_How to complete this task_. Go through the records below and copy out every line holding "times".

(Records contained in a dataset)
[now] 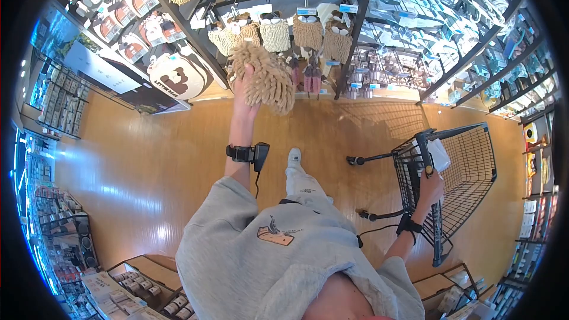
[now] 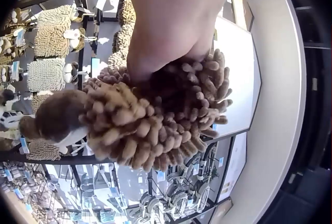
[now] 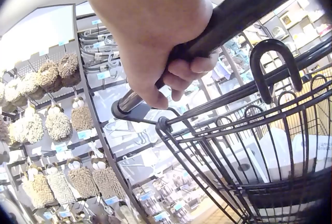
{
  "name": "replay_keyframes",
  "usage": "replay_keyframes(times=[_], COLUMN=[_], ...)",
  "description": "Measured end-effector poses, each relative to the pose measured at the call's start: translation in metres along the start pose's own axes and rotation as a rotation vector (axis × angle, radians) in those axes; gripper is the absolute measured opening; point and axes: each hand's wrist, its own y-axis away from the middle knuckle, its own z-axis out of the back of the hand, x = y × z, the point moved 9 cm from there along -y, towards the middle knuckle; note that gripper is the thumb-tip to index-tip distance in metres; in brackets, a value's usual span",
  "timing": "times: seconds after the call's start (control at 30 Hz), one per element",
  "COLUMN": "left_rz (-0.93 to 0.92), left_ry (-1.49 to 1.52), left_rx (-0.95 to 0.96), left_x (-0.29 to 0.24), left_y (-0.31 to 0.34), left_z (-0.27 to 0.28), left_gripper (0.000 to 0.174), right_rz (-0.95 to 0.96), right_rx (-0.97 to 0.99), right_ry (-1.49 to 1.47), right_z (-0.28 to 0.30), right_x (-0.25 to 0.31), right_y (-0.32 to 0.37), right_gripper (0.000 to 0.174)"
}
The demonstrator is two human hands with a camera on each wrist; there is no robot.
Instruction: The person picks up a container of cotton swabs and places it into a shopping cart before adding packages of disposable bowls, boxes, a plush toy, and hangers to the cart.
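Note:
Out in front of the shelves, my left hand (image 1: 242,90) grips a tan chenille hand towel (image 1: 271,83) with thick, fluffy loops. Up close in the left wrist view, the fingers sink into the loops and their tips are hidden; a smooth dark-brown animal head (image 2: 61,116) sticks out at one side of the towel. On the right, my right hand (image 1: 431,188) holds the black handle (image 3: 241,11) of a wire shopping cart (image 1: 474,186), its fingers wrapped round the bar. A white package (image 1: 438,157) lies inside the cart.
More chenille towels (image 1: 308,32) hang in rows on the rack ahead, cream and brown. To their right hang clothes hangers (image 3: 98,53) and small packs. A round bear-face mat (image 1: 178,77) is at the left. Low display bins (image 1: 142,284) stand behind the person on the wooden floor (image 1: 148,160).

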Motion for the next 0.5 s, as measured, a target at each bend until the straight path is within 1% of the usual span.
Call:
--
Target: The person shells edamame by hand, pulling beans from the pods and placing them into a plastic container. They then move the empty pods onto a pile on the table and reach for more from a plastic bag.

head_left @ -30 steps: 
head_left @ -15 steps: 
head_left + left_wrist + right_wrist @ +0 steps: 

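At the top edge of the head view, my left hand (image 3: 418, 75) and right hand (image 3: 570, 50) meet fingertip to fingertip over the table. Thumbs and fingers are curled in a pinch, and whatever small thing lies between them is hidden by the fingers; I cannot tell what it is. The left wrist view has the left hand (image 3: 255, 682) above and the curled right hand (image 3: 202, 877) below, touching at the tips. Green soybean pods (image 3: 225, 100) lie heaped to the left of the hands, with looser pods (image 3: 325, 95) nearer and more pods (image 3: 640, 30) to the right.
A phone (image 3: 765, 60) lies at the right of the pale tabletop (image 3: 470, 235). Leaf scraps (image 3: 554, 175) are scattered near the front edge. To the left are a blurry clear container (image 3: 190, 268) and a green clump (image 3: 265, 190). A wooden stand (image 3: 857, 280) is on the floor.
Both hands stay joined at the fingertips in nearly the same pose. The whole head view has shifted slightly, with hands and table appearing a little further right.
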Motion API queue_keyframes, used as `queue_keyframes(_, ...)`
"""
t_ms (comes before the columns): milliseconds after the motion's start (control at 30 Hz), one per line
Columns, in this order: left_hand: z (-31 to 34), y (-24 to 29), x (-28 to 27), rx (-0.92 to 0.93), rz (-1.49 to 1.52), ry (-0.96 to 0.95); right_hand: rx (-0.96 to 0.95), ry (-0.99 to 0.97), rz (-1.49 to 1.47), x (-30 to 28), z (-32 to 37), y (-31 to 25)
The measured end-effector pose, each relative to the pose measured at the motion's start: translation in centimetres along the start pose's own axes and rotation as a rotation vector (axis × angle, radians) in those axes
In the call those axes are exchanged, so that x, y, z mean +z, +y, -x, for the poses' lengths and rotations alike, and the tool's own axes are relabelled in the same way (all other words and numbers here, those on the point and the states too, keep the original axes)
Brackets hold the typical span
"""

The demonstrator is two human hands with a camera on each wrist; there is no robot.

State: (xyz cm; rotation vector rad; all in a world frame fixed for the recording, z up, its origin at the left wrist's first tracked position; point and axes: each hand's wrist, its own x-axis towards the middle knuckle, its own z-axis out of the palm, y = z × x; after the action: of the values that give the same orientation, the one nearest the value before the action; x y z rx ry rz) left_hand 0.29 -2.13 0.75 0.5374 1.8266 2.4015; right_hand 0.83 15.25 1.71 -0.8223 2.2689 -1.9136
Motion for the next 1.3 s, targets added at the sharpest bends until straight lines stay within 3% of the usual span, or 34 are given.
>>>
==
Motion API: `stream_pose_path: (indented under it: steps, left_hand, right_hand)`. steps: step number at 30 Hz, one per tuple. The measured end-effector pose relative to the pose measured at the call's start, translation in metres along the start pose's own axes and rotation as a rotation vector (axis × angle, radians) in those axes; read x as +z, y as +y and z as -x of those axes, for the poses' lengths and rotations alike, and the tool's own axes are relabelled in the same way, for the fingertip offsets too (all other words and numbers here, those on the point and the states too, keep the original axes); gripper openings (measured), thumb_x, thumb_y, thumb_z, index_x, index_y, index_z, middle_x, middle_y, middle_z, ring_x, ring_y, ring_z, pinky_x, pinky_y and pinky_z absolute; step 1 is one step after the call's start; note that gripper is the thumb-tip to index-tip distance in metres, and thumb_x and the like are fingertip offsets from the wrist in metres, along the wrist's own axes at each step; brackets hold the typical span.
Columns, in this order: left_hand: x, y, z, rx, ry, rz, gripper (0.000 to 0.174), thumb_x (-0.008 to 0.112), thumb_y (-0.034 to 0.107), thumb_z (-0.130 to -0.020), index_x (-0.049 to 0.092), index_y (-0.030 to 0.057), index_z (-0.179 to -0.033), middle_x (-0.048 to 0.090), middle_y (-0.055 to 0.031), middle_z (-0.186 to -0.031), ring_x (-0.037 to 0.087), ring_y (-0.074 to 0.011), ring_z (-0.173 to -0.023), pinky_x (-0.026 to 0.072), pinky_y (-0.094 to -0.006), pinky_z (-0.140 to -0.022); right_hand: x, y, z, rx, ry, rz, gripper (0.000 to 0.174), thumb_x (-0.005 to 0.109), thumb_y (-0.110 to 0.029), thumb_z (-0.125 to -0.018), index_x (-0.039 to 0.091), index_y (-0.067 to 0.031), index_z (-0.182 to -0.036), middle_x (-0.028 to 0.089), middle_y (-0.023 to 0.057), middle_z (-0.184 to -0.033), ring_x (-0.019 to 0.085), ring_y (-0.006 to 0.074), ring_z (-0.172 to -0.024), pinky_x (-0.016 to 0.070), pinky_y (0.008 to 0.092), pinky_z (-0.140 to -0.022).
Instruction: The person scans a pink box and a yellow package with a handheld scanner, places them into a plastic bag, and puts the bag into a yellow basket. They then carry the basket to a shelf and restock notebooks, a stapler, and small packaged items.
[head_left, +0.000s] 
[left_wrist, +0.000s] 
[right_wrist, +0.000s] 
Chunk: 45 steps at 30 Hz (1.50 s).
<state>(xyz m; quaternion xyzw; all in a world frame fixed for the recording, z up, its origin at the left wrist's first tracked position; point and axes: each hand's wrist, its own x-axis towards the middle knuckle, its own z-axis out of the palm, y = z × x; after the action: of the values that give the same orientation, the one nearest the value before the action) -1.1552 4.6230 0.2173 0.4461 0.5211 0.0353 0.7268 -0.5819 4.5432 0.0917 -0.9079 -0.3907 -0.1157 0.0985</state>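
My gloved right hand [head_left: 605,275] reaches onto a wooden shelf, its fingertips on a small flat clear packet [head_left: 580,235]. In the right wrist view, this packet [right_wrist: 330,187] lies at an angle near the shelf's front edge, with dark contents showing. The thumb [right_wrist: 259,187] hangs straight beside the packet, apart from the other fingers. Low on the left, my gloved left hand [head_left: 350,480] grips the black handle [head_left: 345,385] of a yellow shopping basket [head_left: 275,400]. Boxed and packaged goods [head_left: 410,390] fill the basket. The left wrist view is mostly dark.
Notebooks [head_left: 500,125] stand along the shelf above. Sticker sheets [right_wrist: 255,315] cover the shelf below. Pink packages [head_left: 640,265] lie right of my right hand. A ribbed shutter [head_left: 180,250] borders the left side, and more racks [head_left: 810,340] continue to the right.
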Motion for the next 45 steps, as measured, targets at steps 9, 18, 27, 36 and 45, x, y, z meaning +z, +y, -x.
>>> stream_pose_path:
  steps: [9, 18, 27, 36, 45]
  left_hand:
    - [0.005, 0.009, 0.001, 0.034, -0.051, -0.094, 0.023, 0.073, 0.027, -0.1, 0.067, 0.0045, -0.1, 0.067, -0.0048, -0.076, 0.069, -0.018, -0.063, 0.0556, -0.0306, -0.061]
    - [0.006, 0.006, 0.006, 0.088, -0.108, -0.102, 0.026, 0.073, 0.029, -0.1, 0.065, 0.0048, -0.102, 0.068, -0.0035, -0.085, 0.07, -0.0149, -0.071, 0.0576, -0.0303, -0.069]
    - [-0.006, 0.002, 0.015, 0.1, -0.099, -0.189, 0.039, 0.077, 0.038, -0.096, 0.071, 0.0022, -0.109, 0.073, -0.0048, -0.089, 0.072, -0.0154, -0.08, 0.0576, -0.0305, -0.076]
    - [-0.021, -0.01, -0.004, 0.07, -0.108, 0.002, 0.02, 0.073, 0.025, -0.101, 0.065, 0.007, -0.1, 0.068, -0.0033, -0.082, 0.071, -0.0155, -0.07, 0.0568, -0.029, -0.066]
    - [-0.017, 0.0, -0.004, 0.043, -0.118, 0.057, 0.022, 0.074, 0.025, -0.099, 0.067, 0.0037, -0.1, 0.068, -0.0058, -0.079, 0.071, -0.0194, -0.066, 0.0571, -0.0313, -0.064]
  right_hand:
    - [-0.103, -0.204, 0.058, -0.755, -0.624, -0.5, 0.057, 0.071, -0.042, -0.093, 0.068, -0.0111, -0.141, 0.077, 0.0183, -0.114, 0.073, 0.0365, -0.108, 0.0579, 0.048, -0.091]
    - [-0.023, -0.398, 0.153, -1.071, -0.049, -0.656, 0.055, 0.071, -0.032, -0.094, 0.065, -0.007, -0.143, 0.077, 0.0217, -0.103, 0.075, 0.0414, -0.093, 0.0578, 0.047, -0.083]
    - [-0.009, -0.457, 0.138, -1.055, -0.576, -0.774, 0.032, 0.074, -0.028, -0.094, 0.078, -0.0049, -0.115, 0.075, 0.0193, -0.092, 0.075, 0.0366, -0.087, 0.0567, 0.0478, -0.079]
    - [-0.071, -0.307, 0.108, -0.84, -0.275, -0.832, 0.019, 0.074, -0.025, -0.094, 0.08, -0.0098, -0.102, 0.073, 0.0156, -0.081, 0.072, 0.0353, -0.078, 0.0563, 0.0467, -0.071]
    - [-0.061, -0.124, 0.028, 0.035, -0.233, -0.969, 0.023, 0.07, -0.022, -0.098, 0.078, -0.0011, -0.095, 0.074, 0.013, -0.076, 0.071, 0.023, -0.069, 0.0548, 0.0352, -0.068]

_Solution for this problem_.
  "usage": "replay_keyframes(times=[_], COLUMN=[_], ...)",
  "timing": "times: seconds after the call's start (control at 30 Hz), one per element",

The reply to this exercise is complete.